GRUPO FERNANDO PESSOA NO BRASIL - REVELAÇÕES DRAMATÚRGICAS
Pode-se afirmar que os espetáculos promovidos em 1962 pelo Grupo Fernando Pessoa no Brasil muito contribuíram para a afirmação e consagração, hoje generalizada, da obra de Pessoa junto do público, mas também junto da criatividade e intelectualidade brasileira: e isto sem pôr obviamente em dúvida o conhecimento e o culto pessoano de nomes indiscutíveis, cá e lá, como Manuel Bandeira, Carlos Drummond de Andrade, Vinicius de Morais ou Cecília Meireles, que vimos na fotografia já aqui publicada com Glória de Matos, João Ávila, Isabel Ruth, Norberto Barroca ou Augusto César.
Com efeito, em 1962, a consagração de Pessoa junto do público brasileiro seria obviamente menor do que hoje é. Mas já não nos meios culturais, como os nomes aqui evocados o demonstra: em qualquer caso, esta deslocação, a sete cidades brasileiras, do Grupo Fernando Pessoa, criado dois anos antes no âmbito do Centro Nacional de Cultura, terá sem dúvida contribuído para uma afirmação da obra e, sobretudo da então ainda menos conhecida dramaturgia pessoana.
E foram duas as obras dramáticas de Pessoa apresentadas pelo Grupo, O Marinheiro e O Primeiro Fausto, esta só publicada em 1956 com um estudo de Eduardo Freitas da Costa. O Marinheiro, como sabemos, foi escrito em 1913 e publicado dois anos depois no primeiro número do Orpheu. Ora registe-se que a iniciativa do Grupo Fernando Pessoa, na sequência das comemorações do 25º aniversário da morte de Pessoa levadas a cabo no CNC, revelou um sentido abrangente de divulgação e afirmação cultural, em termos internacionais, e designadamente na prioridade cultural do Brasil.
O Marinheiro não é uma obra teatralmente facil, e inscreve-se, no quadro universal da criação pessoana, num contexto próprio e muito específico: inclusive pelas questões puramente estéticas que envolve. Sabemos bem: tudo o que Pessoa escreveu é de qualidade indiscutivelmente superior. Mas importa verificar e realçar, neste caso concreto, a opção estética claramente simbolista.
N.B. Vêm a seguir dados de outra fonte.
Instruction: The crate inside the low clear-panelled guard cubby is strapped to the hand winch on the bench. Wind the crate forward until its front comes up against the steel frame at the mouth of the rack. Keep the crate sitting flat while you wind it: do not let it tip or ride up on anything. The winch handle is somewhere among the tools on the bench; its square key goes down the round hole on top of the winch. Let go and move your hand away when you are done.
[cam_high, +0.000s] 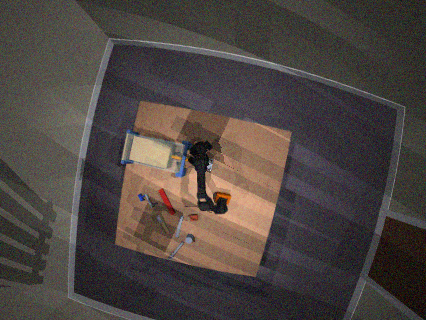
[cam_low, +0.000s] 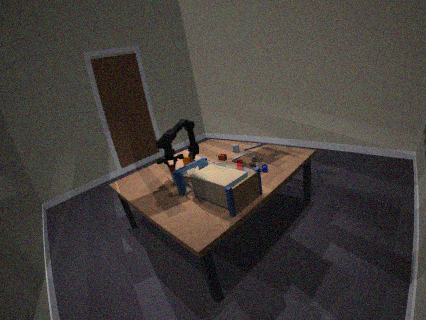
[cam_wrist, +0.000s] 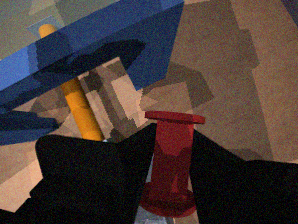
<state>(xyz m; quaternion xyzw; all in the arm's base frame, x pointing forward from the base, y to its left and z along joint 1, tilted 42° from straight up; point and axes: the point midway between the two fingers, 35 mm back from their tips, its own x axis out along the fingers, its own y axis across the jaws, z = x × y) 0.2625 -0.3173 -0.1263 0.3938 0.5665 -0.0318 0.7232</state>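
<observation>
The cream crate (cam_high: 150, 151) (cam_low: 219, 174) lies inside the clear-panelled cubby. A gap with orange strap (cam_high: 176, 157) (cam_wrist: 80, 111) shows between its front and the blue steel frame (cam_high: 180, 171) (cam_low: 180, 184) (cam_wrist: 162, 42). The strap passes the frame and runs toward the winch, which my left finger mostly hides in the wrist view. My gripper (cam_wrist: 170, 130) is shut on the red grip of the winch handle (cam_wrist: 173, 150), just outside the frame. Grey-blue metal shows below the grip. The square key and round hole are hidden, so I cannot tell whether the key is seated.
A red bar (cam_high: 166, 201), a blue-ended tool (cam_high: 141, 197), a small red block (cam_high: 194, 217) (cam_low: 222, 157) and a grey-headed mallet-like tool (cam_high: 189, 239) lie on the bench (cam_high: 240, 240). An orange item (cam_high: 223, 196) is beside the arm's base.
</observation>
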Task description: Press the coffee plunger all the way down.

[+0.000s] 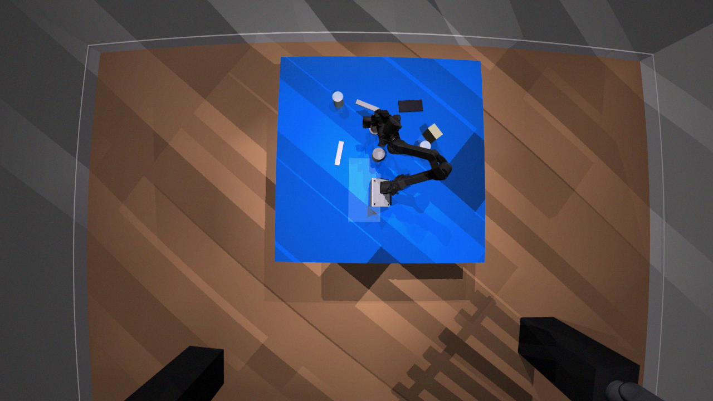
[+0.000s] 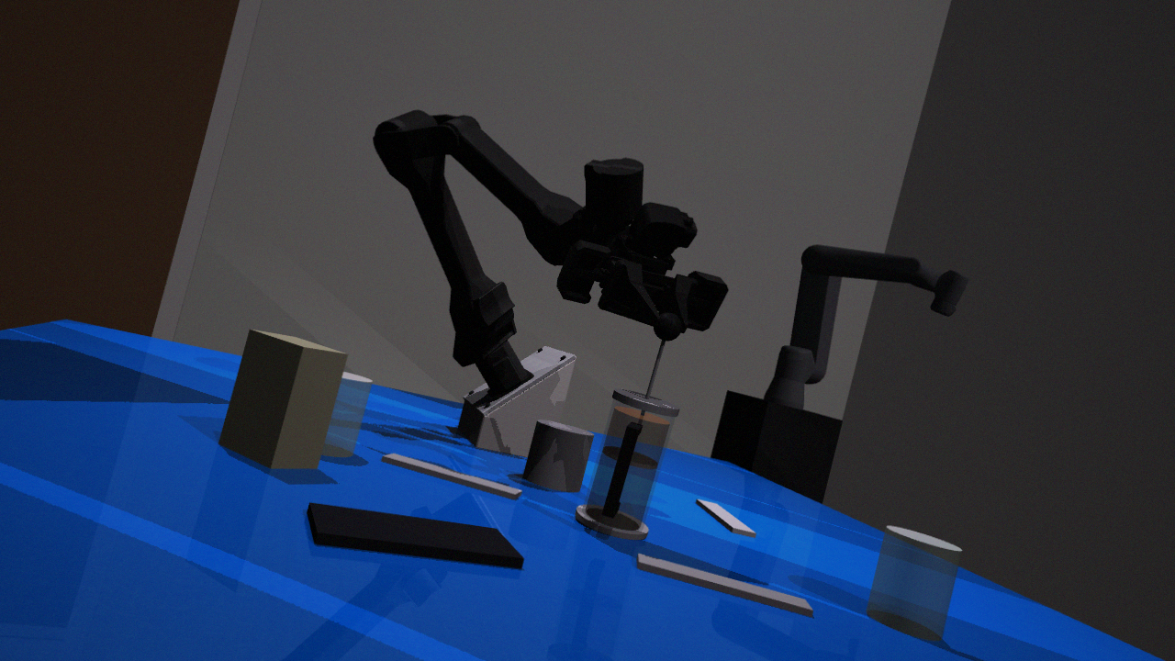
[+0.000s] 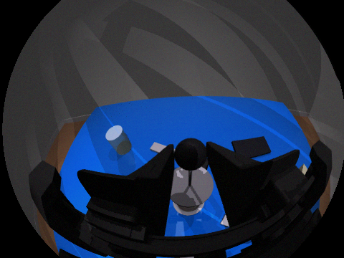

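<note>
The coffee press (image 1: 373, 131) (image 2: 597, 493) stands upright on the blue table, a clear cylinder with a pale lid (image 2: 626, 398) (image 3: 202, 191) and a black handle (image 2: 621, 472). My gripper (image 2: 667, 325) (image 3: 190, 147) is shut on the black round plunger knob (image 2: 666, 329) (image 3: 190, 158), one finger on each side. The knob is well above the lid, with a length of thin rod (image 2: 656, 365) showing between them. A dark disc (image 2: 630, 456) shows inside the cylinder, about midway down. In the top view the arm hides the knob and most of the press.
A grey cup (image 1: 378, 153) (image 2: 558, 456) stands close to the press, on the arm's base side. A beige block (image 1: 434, 131) (image 2: 279, 402), a black slab (image 1: 410, 105) (image 2: 410, 532) (image 3: 251, 147), a clear cylinder (image 1: 337, 97) (image 2: 914, 585) (image 3: 118, 139) and several pale strips are around it.
</note>
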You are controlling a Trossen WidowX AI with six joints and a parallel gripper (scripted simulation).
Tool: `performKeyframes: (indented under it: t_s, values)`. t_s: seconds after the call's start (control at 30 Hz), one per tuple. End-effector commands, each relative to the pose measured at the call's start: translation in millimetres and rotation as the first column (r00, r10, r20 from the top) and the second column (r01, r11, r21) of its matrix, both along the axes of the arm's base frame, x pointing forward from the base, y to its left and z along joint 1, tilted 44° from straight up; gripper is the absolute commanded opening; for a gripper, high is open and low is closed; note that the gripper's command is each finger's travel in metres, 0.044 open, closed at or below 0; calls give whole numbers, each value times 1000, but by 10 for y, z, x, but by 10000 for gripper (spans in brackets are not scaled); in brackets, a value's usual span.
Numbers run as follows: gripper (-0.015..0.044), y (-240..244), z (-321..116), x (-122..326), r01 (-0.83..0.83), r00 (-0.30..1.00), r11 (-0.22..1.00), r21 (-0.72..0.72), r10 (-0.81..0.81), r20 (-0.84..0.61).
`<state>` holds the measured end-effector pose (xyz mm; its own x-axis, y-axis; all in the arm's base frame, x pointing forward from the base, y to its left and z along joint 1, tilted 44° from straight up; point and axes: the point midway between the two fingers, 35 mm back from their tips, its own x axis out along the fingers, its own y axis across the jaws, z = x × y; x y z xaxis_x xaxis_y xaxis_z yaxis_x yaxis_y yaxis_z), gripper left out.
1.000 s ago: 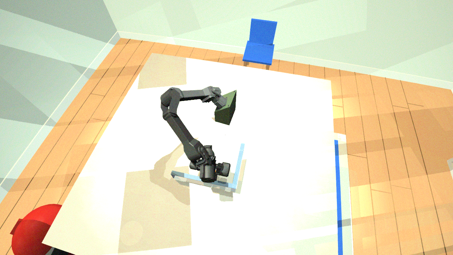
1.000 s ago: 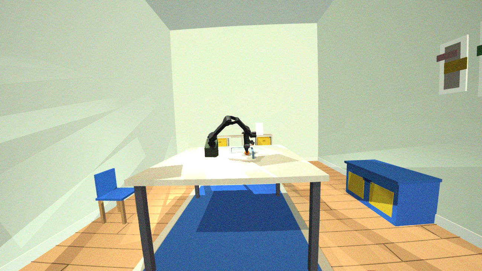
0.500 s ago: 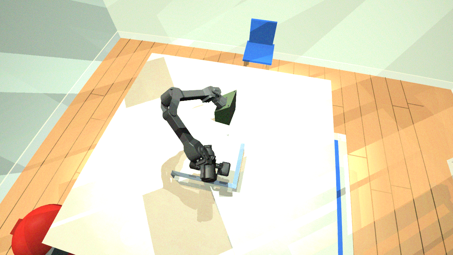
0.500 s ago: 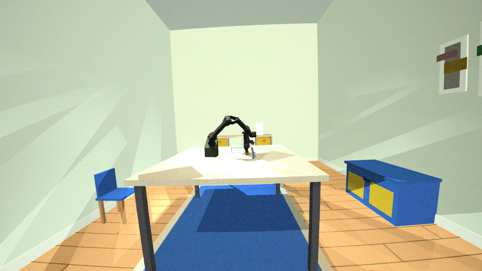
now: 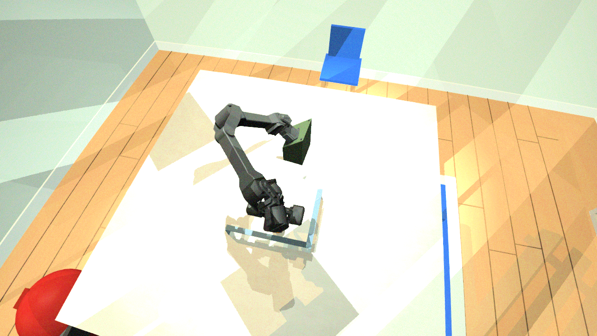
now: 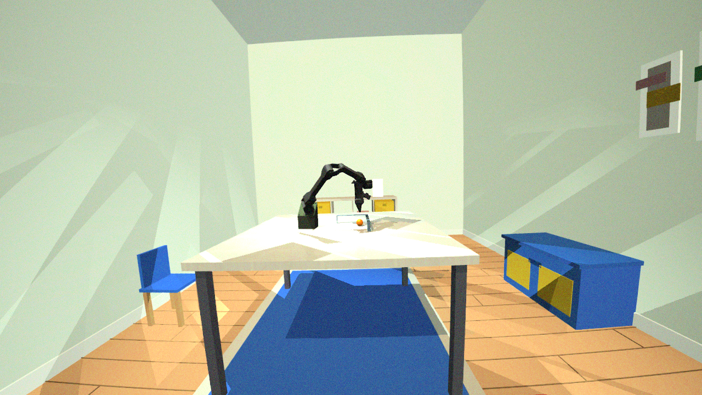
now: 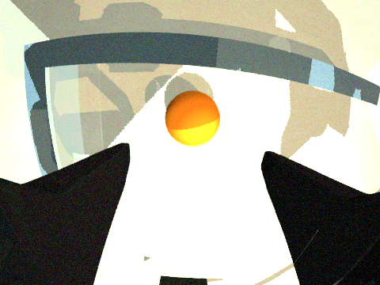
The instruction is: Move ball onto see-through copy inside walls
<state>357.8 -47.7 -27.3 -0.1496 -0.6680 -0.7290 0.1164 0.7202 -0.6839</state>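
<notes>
The orange ball (image 7: 192,117) (image 6: 359,221) rests on the white table (image 5: 367,175) inside the corner of the two low clear walls (image 5: 318,207) (image 7: 158,47). In the top view the wrist hides the ball. My gripper (image 7: 199,156) (image 6: 358,208) (image 5: 278,225) is open and empty. It hangs straight above the ball with a clear gap, and its fingers stand well apart on either side, not touching it. A faint round patch shows just behind the ball in the wrist view; I cannot tell the see-through copy apart from the ball.
The arm's green base (image 5: 298,143) (image 6: 307,220) stands on the table behind the walls. A red round object (image 5: 41,300) sits off the table's near left corner. A blue chair (image 5: 342,58) stands beyond the far edge.
</notes>
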Motion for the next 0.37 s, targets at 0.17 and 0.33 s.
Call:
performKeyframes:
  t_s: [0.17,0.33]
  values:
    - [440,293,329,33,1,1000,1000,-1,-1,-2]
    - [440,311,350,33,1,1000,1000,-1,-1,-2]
Trata-se de uma longa meditação praticada por três Veladoras que especulam, em sucessivos diálogos de notabilíssima expressão poética e literária - ou não fossem de quem são! - numa teatralidade, essa sim, ortodoxamente integrada nos cânones simbolistas.
O que sobretudo caracteriza a expressão dramática é a natureza onírica da criação. De tal forma que as Veladoras admitem, elas próprias, constituir uma mero sonho do Marinheiros. “porque não será a única coisa real - nisto tudo o Marinheiro e nós, e nós e tudo isto apenas um sonho dele?”
E mais: o Marinheiro “cansou-se de sonhar…quis então recordar a sua pátria verdadeira…mas viu que não se lembrava de nada, que ela não existia para ele”…
E esse ambiente onírico é retomado em O primeiro Fausto, também aqui marcado por uma expressão de recusa ou de dúvida existencial: “sonho inútil, ou de alguma terra, mais do que o eterno (amar) de eterno sofrimento”…
E em ambas as peças encontramos como elemento aglutinador de expressão também claramente simbolista, a evocação da morte. O Marinheiro traz-nos o ritual do velório de “uma donzela de branco”. E O Primeiro Fausto representa “a Morte , a falência final da inteligência ante a vida”: “Eu quereria… Ah! Pudesse eu dizê-lo - não o sei - nem viver nem morrer”…
Não estão fora deste registo os restantes textos dramáticos de Fernando Pessoa.